• _WHAT IS EXPECTED_
Return only the number of lines in the data below where the word "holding" appears.

(Extracted data entries)
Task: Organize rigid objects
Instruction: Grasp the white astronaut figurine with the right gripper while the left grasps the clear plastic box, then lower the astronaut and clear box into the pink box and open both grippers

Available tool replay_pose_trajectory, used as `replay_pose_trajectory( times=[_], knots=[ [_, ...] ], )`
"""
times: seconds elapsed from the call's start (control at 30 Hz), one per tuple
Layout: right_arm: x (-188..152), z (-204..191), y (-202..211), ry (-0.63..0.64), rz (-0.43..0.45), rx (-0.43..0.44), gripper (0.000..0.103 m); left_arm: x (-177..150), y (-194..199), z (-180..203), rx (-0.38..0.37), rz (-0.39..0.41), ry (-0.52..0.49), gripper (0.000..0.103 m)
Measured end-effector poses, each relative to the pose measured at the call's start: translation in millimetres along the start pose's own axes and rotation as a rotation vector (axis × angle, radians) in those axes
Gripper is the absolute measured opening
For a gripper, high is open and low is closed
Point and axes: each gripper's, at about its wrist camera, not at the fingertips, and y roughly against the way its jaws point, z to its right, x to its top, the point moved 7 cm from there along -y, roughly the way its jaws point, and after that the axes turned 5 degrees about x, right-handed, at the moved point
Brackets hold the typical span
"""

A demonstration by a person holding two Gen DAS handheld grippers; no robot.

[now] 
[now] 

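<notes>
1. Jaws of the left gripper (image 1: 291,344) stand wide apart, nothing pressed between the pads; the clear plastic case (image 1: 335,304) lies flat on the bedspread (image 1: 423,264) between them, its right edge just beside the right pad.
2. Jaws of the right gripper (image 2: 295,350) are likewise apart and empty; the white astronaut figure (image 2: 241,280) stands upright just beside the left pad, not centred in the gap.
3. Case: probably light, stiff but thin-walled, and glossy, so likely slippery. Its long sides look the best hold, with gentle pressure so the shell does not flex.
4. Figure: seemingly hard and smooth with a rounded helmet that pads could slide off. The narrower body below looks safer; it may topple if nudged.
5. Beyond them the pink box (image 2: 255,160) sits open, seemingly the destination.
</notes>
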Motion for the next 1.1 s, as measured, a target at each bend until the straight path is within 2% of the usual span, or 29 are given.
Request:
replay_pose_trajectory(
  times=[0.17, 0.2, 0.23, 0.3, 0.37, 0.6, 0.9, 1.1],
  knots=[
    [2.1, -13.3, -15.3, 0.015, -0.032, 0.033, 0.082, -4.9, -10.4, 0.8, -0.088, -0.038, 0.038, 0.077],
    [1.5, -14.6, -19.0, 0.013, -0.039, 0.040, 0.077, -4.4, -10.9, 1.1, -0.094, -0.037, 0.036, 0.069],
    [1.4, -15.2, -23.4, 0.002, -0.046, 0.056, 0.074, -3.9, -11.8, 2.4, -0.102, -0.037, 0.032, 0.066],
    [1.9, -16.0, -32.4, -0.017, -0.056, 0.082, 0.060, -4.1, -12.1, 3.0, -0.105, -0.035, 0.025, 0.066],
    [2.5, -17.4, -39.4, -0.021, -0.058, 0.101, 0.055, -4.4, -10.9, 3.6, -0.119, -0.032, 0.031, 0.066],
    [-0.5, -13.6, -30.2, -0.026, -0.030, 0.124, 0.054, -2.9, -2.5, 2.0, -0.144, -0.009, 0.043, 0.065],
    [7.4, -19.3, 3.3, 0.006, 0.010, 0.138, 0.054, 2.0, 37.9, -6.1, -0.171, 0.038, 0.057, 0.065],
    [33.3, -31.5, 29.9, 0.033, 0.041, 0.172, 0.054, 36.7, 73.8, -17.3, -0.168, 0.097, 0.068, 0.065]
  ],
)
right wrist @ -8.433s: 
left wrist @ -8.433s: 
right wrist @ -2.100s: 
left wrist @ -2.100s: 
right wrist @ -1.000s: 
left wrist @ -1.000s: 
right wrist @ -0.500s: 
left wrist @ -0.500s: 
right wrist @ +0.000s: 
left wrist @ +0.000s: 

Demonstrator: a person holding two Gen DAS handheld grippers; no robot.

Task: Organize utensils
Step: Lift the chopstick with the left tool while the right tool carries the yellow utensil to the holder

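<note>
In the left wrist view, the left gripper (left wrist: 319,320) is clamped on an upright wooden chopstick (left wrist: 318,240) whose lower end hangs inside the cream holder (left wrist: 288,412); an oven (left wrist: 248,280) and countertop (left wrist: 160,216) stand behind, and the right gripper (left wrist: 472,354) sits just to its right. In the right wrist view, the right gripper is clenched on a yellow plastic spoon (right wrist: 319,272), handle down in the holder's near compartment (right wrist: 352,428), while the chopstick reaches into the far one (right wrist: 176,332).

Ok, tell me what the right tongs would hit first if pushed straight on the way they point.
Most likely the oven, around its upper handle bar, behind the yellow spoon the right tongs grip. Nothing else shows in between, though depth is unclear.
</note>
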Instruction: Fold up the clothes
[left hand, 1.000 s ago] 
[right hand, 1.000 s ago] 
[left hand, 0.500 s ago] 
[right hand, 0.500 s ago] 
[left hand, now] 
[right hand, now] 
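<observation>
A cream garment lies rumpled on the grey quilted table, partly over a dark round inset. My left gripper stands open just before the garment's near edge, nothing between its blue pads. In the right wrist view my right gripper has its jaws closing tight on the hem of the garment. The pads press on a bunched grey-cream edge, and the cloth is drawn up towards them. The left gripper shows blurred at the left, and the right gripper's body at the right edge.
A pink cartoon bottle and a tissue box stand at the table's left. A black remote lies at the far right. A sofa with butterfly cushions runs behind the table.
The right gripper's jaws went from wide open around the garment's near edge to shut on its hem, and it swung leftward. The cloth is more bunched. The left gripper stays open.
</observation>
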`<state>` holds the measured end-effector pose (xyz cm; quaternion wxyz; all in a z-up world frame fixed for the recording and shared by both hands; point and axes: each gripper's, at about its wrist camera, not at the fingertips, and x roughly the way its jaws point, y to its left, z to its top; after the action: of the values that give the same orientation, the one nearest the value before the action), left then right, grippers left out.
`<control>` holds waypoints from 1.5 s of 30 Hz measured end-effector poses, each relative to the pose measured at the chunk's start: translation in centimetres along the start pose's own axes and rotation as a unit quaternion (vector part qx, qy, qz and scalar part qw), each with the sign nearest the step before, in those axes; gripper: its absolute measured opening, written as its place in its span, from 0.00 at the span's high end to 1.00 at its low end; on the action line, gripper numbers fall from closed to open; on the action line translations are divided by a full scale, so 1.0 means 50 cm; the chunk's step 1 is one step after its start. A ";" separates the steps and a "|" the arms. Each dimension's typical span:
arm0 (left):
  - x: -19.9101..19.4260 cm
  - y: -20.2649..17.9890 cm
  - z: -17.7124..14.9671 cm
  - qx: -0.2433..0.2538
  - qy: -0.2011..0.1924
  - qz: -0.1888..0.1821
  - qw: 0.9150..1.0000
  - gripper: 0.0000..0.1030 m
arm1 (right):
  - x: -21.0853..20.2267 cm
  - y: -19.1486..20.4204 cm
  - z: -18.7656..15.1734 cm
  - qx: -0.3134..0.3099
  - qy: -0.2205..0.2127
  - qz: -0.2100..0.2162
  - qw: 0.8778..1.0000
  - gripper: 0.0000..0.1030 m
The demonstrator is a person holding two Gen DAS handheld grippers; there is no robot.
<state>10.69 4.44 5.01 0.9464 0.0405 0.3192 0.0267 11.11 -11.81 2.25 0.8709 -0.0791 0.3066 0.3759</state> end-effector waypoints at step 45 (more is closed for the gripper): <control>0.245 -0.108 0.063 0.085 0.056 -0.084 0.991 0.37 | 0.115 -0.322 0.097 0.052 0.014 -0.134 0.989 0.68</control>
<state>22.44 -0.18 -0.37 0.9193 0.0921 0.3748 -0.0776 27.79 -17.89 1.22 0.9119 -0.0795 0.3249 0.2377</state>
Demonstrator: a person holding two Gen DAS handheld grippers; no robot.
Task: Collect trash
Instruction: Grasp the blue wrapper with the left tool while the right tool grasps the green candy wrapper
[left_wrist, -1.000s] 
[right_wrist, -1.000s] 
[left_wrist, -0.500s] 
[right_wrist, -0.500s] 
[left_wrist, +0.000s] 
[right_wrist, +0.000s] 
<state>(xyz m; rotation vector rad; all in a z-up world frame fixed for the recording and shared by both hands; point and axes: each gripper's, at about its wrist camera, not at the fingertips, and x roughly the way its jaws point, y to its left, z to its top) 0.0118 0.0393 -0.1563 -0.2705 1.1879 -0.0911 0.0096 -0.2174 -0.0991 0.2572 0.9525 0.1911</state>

• _RESPONSE BOX_
4